I was wary when I learned that one of the producers was Harry Alan Towers. This is the man who made three versions of Agatha Christie's TEN LITTLE INDIANS, each progressively worse than the last. Peter Welbeck, who scripted two of those versions, wrote the screenplay for BULLET TO BEIJING.
When the two movies, BULLET and MIDNIGHT IN ST. PETERSBURG, finally aired I was disappointed. Caine looks good, but he doesn't have the same verve. Some characters just don't age well. Palmer was always a bit of a dupe in the earlier films (IPCRESS FILE, FUNERAL BERLIN, and BILLION DOLLAR BRAIN), but here he seems particularly dull-witted. It looks like the majority of the budget went to Caine and location shooting, because it didn't go for editing or photography.

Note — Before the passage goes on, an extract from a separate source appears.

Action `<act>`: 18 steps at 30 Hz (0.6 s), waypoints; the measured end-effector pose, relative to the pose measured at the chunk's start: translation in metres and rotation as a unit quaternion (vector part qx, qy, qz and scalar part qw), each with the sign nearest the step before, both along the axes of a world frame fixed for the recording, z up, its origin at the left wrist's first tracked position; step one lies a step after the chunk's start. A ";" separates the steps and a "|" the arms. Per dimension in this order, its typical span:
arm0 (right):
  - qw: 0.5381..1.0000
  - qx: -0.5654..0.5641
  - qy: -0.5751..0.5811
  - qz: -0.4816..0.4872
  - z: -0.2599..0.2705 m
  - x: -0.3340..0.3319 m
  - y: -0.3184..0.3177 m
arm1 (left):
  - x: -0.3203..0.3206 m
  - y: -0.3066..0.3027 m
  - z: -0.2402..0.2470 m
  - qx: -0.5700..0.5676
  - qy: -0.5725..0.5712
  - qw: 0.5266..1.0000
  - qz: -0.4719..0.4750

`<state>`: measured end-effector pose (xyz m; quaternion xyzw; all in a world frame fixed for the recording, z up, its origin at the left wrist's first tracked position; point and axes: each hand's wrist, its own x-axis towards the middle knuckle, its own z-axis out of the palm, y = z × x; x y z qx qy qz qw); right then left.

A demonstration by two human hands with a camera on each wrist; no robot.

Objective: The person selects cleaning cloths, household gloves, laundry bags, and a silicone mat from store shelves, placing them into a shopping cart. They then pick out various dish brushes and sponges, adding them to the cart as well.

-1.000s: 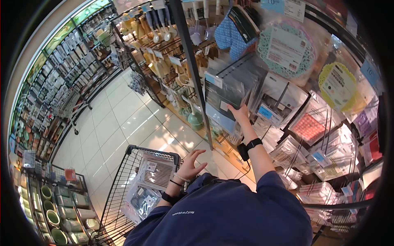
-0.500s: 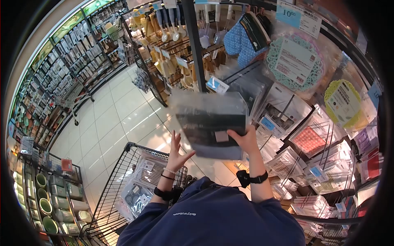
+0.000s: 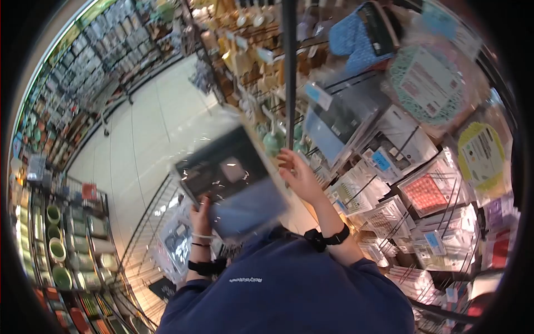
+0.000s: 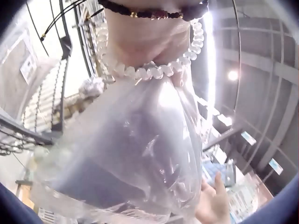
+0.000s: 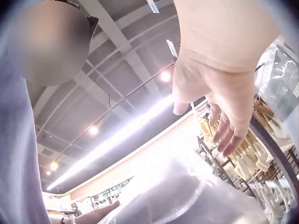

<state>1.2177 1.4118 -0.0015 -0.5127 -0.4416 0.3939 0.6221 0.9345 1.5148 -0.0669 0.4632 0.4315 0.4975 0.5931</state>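
A flat clear plastic package with a dark upper part, a blue-grey lower part and a small pale label hangs tilted before the body. At its left edge the left hand grips it, thumb on the front face; the other fingers are hidden behind. The plastic fills much of the left wrist view, below a beaded bracelet. The right hand is off the package, to its right, fingers loosely bent and holding nothing. In the right wrist view its fingers hang apart from the plastic.
A black wire shopping cart with clear packages in it stands at the left, partly behind the held package. On the right rack hang similar dark-and-blue packages, blue oven mitts and lace-edged mats. A dark post rises beside them.
The right hand took the package off the rack and carried it left; the left hand now grips it and the right has let go. The head view has turned slightly left.
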 end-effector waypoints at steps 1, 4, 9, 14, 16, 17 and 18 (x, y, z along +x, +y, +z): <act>1.000 0.015 0.006 0.009 -0.015 -0.002 0.007 | -0.020 0.001 -0.002 -0.015 -0.011 0.998 0.065; 0.993 -0.063 0.052 0.083 -0.028 -0.006 0.010 | -0.077 -0.001 0.000 -0.035 -0.069 0.980 0.182; 0.983 -0.135 0.035 0.121 -0.038 -0.017 0.010 | -0.198 -0.029 -0.023 -0.046 -0.069 0.957 0.279; 0.979 -0.140 0.017 0.147 -0.057 -0.028 0.019 | -0.264 -0.083 -0.022 -0.158 -0.033 0.958 0.236; 0.983 -0.120 -0.036 0.134 -0.056 -0.036 0.023 | -0.301 -0.089 -0.059 -0.201 0.098 0.910 0.348; 0.983 -0.106 -0.050 0.139 -0.052 -0.039 0.023 | -0.273 -0.082 -0.041 -0.272 0.335 0.784 0.445; 0.983 -0.092 -0.063 0.149 -0.051 -0.043 0.022 | -0.247 -0.082 -0.019 -0.307 0.547 0.588 0.511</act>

And the score by Rick Wakeman almost sinks the project.
Casting is nice, but even though the two films were directed by different men, it is obvious they were filmed at the same time, with many of the same supporting players, including the less than impressive Jason Connery. Fans of the Len Deighton novels know that Harry Palmer is not the name of the character in the books (his name is never revealed), and that the name Harry Palmer was an invention of the filmmakers (including Harry Saltzman who co-produced the early Bond films). In BULLET TO BEIJING, the title reads Len Deighton's BULLET TO BEIJING - which is a misnomer because the story is based on nothing by Deighton, and it is doubtful he was ever involved in any way, shape or form.
IPCRESS FILE is on tape and DVD, and FUNERAL IN BERLIN will be availble on DVD in August. And I am still waiting for MGM/UA to wise up and release BILLION DOLLAR BRAIN, which to my knowledge has never been out on home video. With the first two theatrical releases availanle, why settle for bargain basement, imitation Palmer?